Exercise directions | Without the pictures, copy all of the data exactly.

Record excerpts |
※
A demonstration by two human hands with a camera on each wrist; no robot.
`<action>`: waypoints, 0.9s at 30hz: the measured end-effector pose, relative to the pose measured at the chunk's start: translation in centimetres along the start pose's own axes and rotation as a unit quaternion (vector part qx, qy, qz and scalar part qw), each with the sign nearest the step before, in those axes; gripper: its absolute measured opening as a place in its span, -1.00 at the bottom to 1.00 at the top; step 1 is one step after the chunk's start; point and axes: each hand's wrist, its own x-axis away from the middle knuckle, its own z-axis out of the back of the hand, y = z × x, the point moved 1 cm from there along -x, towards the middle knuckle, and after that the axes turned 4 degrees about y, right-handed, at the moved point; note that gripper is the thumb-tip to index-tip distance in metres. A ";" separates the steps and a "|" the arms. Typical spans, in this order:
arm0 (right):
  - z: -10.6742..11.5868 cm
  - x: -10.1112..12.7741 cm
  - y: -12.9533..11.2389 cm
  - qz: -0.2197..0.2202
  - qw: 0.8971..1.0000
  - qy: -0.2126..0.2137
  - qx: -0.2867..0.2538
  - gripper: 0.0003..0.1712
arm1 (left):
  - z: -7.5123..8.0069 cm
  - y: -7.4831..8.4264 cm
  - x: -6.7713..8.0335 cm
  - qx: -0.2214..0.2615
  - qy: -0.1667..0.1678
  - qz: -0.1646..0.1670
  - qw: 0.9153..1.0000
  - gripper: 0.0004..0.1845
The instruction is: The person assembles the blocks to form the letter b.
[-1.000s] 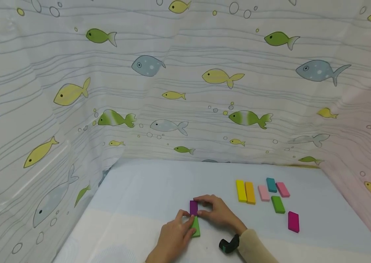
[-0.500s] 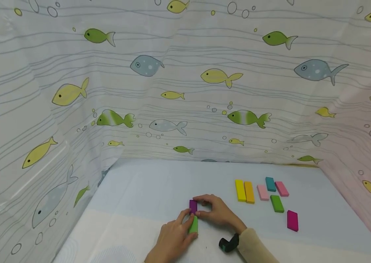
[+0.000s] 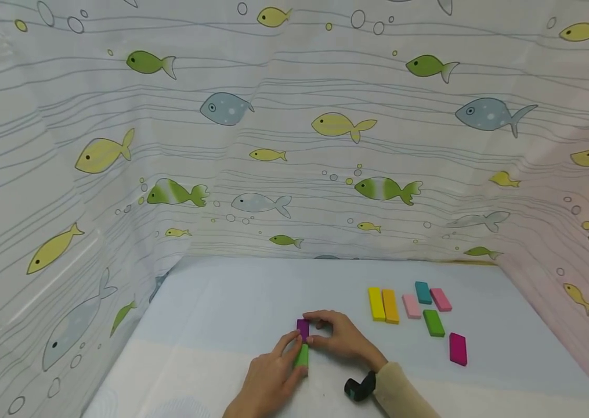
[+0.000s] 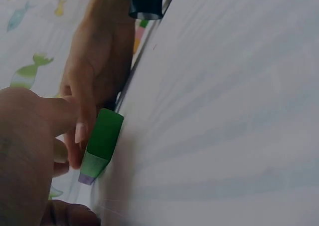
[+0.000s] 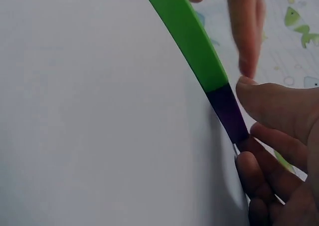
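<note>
A purple block (image 3: 302,330) and a light green block (image 3: 302,357) lie end to end on the white table in the head view. My left hand (image 3: 268,374) holds the green block, thumb at its near end and fingertips close to the joint. With curled fingers my right hand (image 3: 343,338) grips the purple block, index finger at its far end and thumb on its right side. The right wrist view shows the green block (image 5: 192,41) touching the purple block (image 5: 230,115) in one line. The left wrist view shows the green block's near end (image 4: 94,163) without fingers covering it.
To the right lie yellow (image 3: 376,303), orange (image 3: 390,306), light pink (image 3: 411,306), teal (image 3: 422,292), pink (image 3: 441,299), green (image 3: 433,323) and magenta (image 3: 458,349) blocks. A fish-printed curtain (image 3: 294,174) surrounds the table (image 3: 221,302). A black device (image 3: 360,386) sits at my right wrist.
The green block's near end has swung left, bringing it into line with the purple block. My left thumb has moved to that near end. The head view has shifted slightly.
</note>
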 end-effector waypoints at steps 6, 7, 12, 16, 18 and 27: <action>2.3 -0.5 0.5 0.000 1.000 0.026 -0.009 -0.38 | -0.3 -0.5 -0.3 0.006 0.027 -0.007 1.000 -0.48; 3.1 -0.5 0.6 0.000 0.999 0.039 -0.001 -0.38 | -0.4 -0.5 -0.3 0.006 0.031 -0.009 0.999 -0.49; 7.8 0.5 1.0 -0.011 0.989 0.126 0.082 -0.39 | -0.7 -0.6 -0.3 0.021 0.031 -0.009 0.999 -0.50; 10.8 1.9 2.5 -0.060 0.972 0.148 0.175 -0.34 | -0.7 -0.5 -0.2 0.042 0.003 0.002 0.999 -0.52; 11.7 2.6 3.3 -0.080 0.965 0.131 0.212 -0.32 | -0.6 -0.4 -0.1 0.050 -0.009 0.011 0.999 -0.52; 13.1 3.5 5.0 -0.131 0.967 0.053 0.214 -0.26 | -0.5 -0.4 0.1 0.045 -0.014 0.013 0.999 -0.54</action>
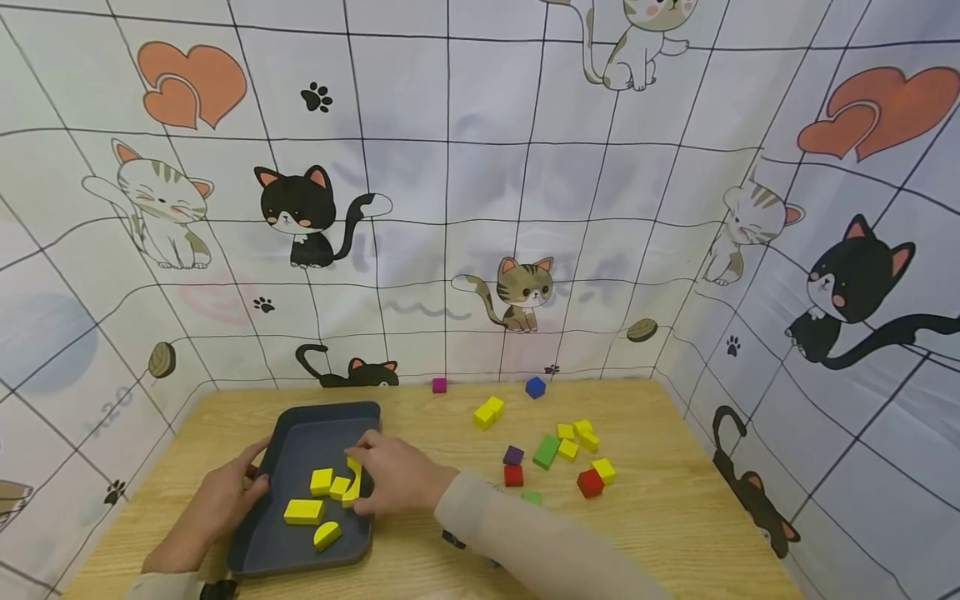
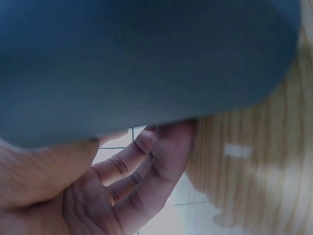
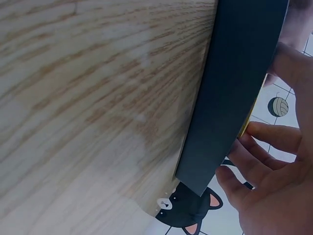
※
Result of this exercise |
A demonstration by two human hands with a camera on each wrist; no robot.
`<action>`: waypoints, 0.9s at 30hz: the measured end-effector pose, relative to the pose measured at the chunk's start: translation in centimetres along the start pose's own axes and rotation as a unit quaternion (vector part qx, qy, qz and scalar part qw), each with the sign nearest the step before, in those axes; gripper: its absolute measured opening as a place in its span, -1.00 at the bottom to 1.00 at the top; step 1 is one step after the chunk's start; point and axes: each hand's wrist, its own x-axis away from the middle knuckle, its own z-axis out of the back of the hand, y = z × x, the point moved 1 cm from there along -x, towards the middle knuckle, and after that the axes turned 4 degrees about y, right-handed, at the moved point; note that gripper is the thumb-tip to index-tip distance in metres. A ";" separates the steps and a "|" the arms. Typical spans, in this order:
arm0 (right):
  - z: -10.6742..11.5868 cm
  - x: -10.1112..12.7741 cm
  - y: -12.9533..11.2389 cm
  - qz: -0.2197..0.2202
  - qw: 0.8971..1.0000
  - qy: -0.2126..0.2137
  - qx: -0.2867..0.2538
  - gripper: 0.0003..0.1712
arm1 (left):
  - z: -7.5123..8.0069 cm
  - y: -7.4831..8.4264 cm
  - x: -6.7713..8.0335 cm
  - qx: -0.2214..0.2615
  - qy: -0.1667..0.1678
  - qz: -0.1646..0.1670
  - qw: 0.9153..1.0000
  - gripper: 0.0004..0.1845
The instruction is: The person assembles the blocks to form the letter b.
[-1.000s] 
[-0.500s] 
[+0.000s] 
[+0.000s] 
[+0.000s] 
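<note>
A purple block (image 3: 302,330) and a light green block (image 3: 302,357) lie end to end on the white table in the head view. My left hand (image 3: 268,374) holds the green block, thumb at its near end and fingertips close to the joint. With curled fingers my right hand (image 3: 343,338) grips the purple block, index finger at its far end and thumb on its right side. The right wrist view shows the green block (image 5: 192,41) touching the purple block (image 5: 230,115) in one line. The left wrist view shows the green block's near end (image 4: 94,163) without fingers covering it.
To the right lie yellow (image 3: 376,303), orange (image 3: 390,306), light pink (image 3: 411,306), teal (image 3: 422,292), pink (image 3: 441,299), green (image 3: 433,323) and magenta (image 3: 458,349) blocks. A fish-printed curtain (image 3: 294,174) surrounds the table (image 3: 221,302). A black device (image 3: 360,386) sits at my right wrist.
The green block's near end has swung left, bringing it into line with the purple block. My left thumb has moved to that near end. The head view has shifted slightly.
</note>
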 end-effector waypoints at steps 6, 7, 12, 16, 18 and 27: <action>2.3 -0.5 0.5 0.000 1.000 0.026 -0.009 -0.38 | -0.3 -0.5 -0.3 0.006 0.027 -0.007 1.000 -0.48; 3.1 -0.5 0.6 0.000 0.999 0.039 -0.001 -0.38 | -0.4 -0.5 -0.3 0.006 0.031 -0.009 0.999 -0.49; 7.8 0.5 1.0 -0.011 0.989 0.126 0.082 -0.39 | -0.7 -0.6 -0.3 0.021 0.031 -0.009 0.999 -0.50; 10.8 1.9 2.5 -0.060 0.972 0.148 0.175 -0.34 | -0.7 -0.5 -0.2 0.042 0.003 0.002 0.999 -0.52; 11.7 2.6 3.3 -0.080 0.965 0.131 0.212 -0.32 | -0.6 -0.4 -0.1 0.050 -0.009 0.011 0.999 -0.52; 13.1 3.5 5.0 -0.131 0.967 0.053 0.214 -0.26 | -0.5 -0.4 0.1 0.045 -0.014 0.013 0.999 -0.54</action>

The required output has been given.